Task goal>
Transcribe, starting at the line with "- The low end" and ending at the line with "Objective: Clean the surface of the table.", every line of the material below exactly, but leave out the pictures and anything outside that span.

▽

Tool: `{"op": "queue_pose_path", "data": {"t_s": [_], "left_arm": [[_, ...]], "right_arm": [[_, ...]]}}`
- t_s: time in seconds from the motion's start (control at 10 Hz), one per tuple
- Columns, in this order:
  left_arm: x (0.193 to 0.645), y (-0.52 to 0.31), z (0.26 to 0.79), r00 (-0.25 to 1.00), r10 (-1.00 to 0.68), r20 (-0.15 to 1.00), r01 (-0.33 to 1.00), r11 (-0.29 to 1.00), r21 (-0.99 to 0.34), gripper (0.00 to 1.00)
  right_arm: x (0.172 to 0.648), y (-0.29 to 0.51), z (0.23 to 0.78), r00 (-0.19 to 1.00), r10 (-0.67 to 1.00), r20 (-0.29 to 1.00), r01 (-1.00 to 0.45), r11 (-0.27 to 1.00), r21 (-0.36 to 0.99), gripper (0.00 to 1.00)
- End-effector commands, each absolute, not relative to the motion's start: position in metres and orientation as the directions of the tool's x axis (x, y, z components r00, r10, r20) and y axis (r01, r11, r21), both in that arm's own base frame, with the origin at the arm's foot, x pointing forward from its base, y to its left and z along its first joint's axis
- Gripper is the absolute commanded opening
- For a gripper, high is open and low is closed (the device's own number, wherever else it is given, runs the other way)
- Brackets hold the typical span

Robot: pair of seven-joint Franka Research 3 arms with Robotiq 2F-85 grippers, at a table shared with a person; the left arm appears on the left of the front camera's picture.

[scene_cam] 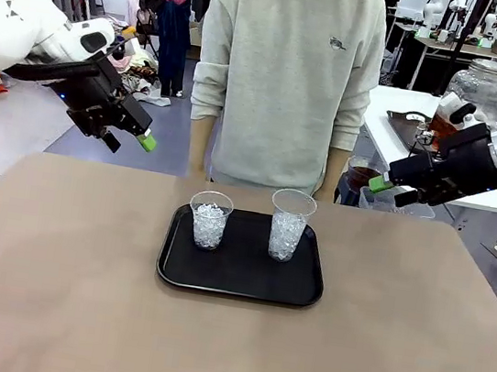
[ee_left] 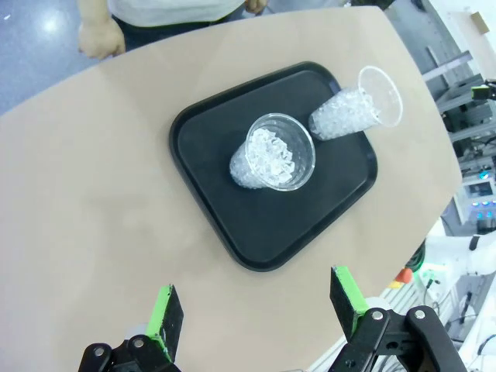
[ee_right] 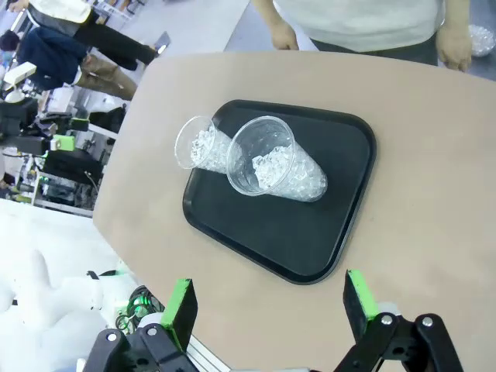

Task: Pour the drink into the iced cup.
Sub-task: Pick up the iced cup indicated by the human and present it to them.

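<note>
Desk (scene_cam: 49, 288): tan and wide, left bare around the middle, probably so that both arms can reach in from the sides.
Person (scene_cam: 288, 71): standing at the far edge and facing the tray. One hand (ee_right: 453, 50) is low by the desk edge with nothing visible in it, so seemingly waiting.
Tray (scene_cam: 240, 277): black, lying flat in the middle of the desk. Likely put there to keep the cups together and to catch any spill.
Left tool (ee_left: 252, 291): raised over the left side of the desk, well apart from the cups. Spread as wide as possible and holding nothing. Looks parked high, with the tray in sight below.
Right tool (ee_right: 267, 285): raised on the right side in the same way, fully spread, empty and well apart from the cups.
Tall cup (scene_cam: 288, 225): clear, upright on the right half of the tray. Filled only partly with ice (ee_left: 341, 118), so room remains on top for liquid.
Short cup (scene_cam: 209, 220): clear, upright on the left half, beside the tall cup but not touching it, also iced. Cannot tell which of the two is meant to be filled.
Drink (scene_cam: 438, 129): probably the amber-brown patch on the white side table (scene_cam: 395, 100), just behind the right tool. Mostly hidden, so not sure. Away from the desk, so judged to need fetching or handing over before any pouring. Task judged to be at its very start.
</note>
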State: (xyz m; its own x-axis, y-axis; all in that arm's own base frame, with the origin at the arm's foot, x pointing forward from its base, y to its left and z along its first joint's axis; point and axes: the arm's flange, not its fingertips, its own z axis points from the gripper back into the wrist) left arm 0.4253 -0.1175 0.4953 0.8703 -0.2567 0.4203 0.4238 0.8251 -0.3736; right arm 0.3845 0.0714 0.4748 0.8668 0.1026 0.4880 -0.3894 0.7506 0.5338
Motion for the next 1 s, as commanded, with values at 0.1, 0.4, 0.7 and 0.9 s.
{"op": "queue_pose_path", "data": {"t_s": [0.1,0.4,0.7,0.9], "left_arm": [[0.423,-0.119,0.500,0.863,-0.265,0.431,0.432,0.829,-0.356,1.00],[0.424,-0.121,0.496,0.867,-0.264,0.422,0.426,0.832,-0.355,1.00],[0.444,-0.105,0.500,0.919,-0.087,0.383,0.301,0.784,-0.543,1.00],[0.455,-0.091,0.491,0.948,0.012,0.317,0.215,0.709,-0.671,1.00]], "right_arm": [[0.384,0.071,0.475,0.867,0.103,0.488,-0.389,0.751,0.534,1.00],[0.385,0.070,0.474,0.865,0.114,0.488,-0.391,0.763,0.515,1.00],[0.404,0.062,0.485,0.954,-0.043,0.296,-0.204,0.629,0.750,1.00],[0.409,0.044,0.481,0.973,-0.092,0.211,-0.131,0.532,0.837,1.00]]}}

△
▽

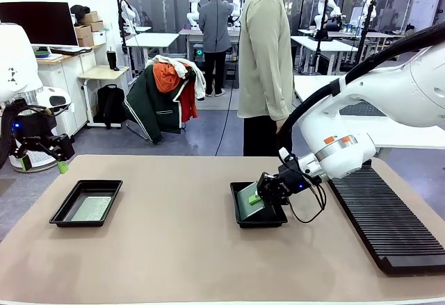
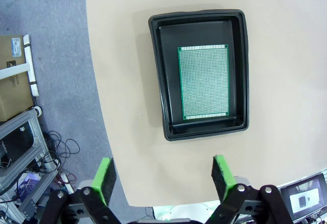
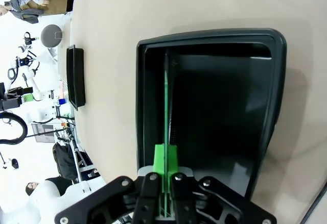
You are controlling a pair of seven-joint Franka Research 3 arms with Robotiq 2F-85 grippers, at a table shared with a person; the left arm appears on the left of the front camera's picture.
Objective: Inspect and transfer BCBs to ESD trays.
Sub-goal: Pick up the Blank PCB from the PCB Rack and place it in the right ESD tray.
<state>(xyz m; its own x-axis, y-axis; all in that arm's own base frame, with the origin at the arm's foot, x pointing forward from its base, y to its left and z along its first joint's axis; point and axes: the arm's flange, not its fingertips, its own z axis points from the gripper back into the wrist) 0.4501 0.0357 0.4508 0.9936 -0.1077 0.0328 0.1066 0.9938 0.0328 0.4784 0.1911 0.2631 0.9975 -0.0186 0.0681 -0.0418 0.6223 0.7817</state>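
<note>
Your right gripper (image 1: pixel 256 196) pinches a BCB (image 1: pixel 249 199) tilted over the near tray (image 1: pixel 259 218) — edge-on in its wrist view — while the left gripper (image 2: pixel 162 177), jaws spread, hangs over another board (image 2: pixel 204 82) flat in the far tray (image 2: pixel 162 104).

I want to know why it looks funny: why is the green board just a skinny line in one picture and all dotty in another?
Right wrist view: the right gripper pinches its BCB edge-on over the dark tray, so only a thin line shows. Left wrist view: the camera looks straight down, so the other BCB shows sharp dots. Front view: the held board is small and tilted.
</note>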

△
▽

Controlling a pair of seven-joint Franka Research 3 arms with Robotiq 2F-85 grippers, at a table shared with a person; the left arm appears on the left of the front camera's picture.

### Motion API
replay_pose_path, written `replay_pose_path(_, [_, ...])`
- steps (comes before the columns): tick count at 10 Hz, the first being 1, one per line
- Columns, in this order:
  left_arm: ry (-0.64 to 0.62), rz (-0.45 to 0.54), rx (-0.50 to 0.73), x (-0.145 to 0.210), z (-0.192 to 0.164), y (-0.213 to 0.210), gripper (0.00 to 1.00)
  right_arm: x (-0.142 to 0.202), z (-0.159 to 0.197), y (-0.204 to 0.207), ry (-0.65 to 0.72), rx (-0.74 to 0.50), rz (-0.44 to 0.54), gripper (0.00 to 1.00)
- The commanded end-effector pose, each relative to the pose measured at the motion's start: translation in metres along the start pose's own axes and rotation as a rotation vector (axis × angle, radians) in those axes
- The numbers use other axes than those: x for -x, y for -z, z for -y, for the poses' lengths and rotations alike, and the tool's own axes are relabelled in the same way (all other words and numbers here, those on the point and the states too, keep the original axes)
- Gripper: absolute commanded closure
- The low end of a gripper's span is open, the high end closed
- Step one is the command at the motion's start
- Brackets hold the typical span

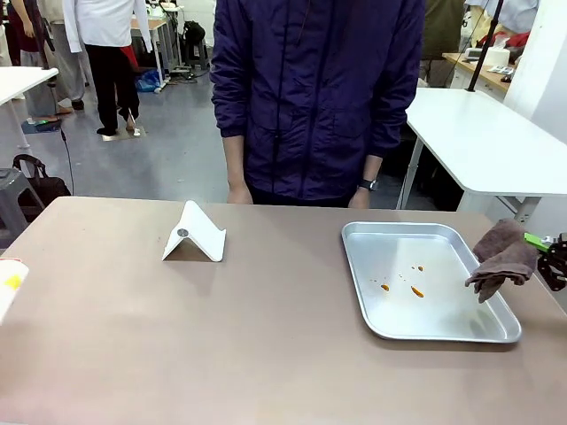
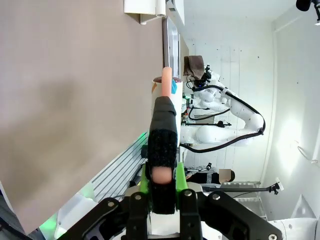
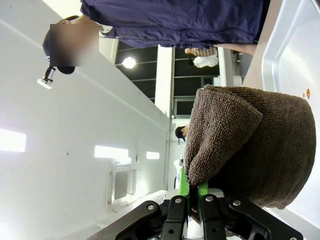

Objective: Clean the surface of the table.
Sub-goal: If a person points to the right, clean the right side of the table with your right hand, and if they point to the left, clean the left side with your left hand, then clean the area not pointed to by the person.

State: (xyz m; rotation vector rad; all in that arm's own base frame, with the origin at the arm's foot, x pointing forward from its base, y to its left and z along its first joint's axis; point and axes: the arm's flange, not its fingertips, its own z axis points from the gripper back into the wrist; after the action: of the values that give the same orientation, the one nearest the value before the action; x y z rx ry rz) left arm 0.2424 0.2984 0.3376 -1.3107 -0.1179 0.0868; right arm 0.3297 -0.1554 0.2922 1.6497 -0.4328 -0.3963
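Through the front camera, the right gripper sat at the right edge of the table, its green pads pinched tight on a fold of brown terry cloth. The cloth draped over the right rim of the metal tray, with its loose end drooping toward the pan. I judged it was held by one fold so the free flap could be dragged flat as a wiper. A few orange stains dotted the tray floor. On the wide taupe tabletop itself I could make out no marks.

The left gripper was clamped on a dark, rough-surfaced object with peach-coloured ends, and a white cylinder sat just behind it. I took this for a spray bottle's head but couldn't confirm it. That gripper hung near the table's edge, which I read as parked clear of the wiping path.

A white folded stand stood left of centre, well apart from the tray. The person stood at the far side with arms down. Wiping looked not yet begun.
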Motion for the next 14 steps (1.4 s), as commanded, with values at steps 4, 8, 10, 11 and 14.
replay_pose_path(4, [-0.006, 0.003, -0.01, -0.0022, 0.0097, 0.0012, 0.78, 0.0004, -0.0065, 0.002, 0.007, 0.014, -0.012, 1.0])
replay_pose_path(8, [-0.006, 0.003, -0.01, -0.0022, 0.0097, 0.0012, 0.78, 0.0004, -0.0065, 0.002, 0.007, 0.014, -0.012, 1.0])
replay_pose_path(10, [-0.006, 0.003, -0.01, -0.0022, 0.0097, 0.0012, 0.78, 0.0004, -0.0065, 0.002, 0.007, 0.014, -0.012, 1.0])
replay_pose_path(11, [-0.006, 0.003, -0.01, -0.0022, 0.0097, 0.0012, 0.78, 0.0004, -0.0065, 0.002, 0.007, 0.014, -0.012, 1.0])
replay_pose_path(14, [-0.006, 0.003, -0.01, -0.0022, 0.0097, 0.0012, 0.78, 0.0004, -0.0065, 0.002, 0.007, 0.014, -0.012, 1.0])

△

Answer area>
- The low end of a gripper's span is open, the high end closed
- Step one is the command at the motion's start
- Brackets hold the typical span


Objective: Clean the surface of the table.

There is nothing further to the answer.